The given Exchange rate were : Euro per C$ 0.7 (initially), Euro per C$ 0.8 (Later)

In that example it is saying "The positive translation adjustment under the current rate method can be explained by the facts that Canadaco (subsidiary) has a net asset balance sheet exposure (total assets exceed total liabilities) during 20X1 and the Canadian dollar strengthened against the euro.

This is not reconciling with the explanation u just gave.

Harrogath answered correctly. Net BS exposure in translation process is considered by the point of Parent.

Your example just says that sub has no significant debt exposure. Thus parent has positive NAV exposure against CAD.

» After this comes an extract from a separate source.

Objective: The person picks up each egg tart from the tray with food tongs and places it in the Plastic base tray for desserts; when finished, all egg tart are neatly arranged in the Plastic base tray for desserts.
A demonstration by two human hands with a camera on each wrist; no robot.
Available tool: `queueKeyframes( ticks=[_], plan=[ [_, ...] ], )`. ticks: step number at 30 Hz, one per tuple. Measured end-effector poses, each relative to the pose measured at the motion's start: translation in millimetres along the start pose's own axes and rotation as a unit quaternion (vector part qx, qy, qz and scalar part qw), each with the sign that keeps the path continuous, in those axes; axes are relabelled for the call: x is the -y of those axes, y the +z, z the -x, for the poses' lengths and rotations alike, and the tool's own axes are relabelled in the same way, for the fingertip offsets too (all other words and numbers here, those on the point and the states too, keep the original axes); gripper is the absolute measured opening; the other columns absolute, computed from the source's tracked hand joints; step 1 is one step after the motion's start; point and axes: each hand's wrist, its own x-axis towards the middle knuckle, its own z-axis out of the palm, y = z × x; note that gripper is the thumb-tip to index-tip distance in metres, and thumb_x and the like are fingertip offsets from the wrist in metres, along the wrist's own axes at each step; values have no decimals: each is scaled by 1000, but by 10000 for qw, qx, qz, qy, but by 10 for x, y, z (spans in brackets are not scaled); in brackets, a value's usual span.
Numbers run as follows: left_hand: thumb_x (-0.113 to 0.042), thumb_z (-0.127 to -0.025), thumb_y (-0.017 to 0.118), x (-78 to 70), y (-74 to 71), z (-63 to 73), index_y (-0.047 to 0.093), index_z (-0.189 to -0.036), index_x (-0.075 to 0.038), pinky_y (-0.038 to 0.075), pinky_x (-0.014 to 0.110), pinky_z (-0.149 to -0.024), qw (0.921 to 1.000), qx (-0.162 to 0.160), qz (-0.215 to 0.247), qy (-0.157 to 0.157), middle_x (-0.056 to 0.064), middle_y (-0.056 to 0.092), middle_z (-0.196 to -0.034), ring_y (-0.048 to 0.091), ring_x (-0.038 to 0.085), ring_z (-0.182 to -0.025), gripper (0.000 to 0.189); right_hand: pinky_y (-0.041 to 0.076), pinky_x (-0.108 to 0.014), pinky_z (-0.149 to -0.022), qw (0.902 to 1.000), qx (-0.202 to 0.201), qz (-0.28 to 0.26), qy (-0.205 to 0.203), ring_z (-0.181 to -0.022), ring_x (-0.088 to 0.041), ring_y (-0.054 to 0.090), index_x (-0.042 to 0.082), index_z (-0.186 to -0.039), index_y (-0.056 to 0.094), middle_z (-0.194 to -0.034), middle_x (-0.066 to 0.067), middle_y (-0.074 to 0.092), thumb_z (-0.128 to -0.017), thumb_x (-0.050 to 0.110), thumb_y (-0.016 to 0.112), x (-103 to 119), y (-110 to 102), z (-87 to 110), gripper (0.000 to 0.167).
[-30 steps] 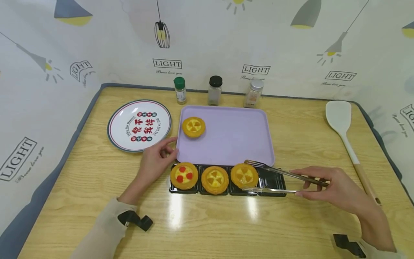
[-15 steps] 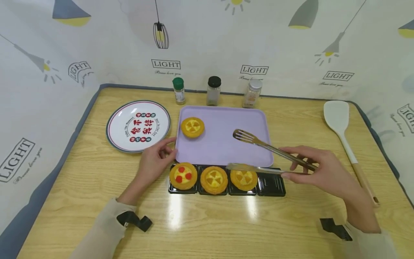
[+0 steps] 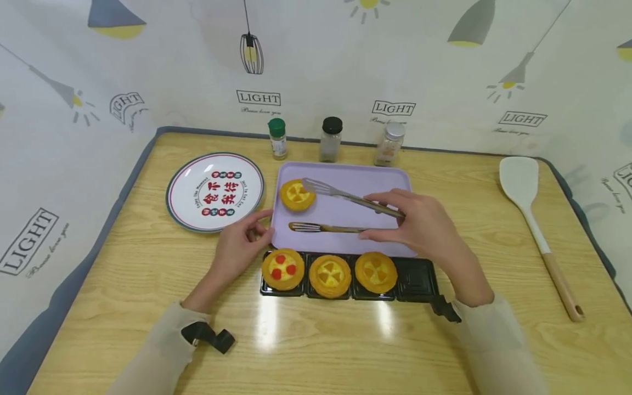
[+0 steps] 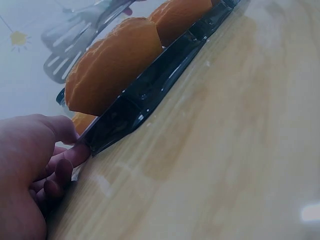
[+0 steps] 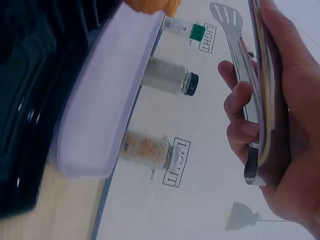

In the real world you may have Top Parent - Mid Parent - Sub 1 which holds Sub 2. Each in its own currency exposure. Consolidation is usually done at the level of Top Parent.

I think they are just saying once the parent consolidates the sub, the sub on the parents statements will have have a net asset exposure.

Still not clear, as per my understanding the book should have said “that Intereco (Parent) has a net asset balance sheet exposure” rather than the subsidiary.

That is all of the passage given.